From a59ca4f3574db6eb782a838b7827d7cc6edd4201 Mon Sep 17 00:00:00 2001
From: Mathieu Faverge <mathieu.faverge@inria.fr>
Date: Wed, 28 Sep 2022 22:20:13 +0200
Subject: [PATCH] mixed-precision: update files in runtimes

---
 runtime/openmp/codelets/codelet_zlag2c.c     | 13 +++--
 runtime/parsec/codelets/codelet_zlag2c.c     | 28 ++++-----
 runtime/quark/codelets/codelet_zlag2c.c      | 61 ++++++++++----------
 runtime/starpu/codelets/codelet_zccallback.c | 26 +++++++++
 runtime/starpu/codelets/codelet_zlag2c.c     |  5 +-
 runtime/starpu/include/runtime_codelet_z.h   |  5 --
 runtime/starpu/include/runtime_codelet_zc.h  | 44 ++++++++++++++
 7 files changed, 128 insertions(+), 54 deletions(-)

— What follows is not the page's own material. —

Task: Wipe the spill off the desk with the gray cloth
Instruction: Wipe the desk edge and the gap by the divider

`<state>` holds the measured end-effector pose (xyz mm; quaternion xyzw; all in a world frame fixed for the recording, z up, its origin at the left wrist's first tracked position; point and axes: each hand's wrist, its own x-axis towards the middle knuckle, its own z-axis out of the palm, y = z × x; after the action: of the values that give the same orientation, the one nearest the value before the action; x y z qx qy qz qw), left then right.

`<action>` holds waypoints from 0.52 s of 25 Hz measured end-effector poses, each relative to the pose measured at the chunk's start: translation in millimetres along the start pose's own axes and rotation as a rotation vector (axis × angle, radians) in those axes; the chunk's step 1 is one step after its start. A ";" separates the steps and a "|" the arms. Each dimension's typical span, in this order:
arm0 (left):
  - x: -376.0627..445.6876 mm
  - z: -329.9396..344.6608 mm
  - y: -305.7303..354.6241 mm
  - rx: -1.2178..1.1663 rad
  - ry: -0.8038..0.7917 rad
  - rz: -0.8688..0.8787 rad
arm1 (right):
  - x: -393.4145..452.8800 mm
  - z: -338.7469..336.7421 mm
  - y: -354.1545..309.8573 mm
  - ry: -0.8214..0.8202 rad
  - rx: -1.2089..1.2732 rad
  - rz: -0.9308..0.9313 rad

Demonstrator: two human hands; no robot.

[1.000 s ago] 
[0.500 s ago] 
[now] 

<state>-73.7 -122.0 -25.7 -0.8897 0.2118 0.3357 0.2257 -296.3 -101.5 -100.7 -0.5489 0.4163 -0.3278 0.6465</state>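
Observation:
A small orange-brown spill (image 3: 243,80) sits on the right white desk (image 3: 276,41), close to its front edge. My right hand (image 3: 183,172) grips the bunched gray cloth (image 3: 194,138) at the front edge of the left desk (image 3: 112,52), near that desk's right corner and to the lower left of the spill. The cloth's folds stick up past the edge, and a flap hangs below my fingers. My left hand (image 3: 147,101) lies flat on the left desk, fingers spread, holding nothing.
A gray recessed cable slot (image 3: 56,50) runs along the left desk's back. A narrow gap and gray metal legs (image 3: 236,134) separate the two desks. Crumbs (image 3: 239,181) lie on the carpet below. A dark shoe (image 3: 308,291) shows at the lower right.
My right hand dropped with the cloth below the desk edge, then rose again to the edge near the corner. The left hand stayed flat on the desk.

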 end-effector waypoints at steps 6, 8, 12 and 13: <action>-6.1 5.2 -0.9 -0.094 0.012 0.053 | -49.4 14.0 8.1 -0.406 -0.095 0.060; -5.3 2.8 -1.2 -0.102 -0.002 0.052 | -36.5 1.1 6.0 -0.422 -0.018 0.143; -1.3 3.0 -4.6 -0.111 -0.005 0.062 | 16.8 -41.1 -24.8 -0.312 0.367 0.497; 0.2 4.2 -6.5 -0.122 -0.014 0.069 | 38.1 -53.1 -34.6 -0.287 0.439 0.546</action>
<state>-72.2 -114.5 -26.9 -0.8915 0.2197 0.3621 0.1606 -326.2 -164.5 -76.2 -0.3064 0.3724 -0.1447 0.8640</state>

 create mode 100644 runtime/starpu/codelets/codelet_zccallback.c
 create mode 100644 runtime/starpu/include/runtime_codelet_zc.h

diff --git a/runtime/openmp/codelets/codelet_zlag2c.c b/runtime/openmp/codelets/codelet_zlag2c.c
index 369b5dd05..30a7c94e8 100644
--- a/runtime/openmp/codelets/codelet_zlag2c.c
+++ b/runtime/openmp/codelets/codelet_zlag2c.c
@@ -17,8 +17,8 @@
  *
  */
 #include "chameleon_openmp.h"
-#include "chameleon/tasks_z.h"
-#include "coreblas/coreblas_ztile.h"
+#include "chameleon/tasks_zc.h"
+#include "coreblas/coreblas_zctile.h"
 
 void INSERT_TASK_zlag2c( const RUNTIME_option_t *options,
                          int m, int n, int nb,
@@ -26,9 +26,12 @@ void INSERT_TASK_zlag2c( const RUNTIME_option_t *options,
                          const CHAM_desc_t *B, int Bm, int Bn )
 {
     CHAM_tile_t *tileA = A->get_blktile( A, Am, An );
-    CHAMELEON_Complex32_t *tileB = B->get_blktile( B, Bm, Bn );
+    CHAM_tile_t *tileB = B->get_blktile( B, Bm, Bn );
 #pragma omp task firstprivate( m, n, tileA, tileB ) depend( in:tileA[0] ) depend( inout:tileB[0] )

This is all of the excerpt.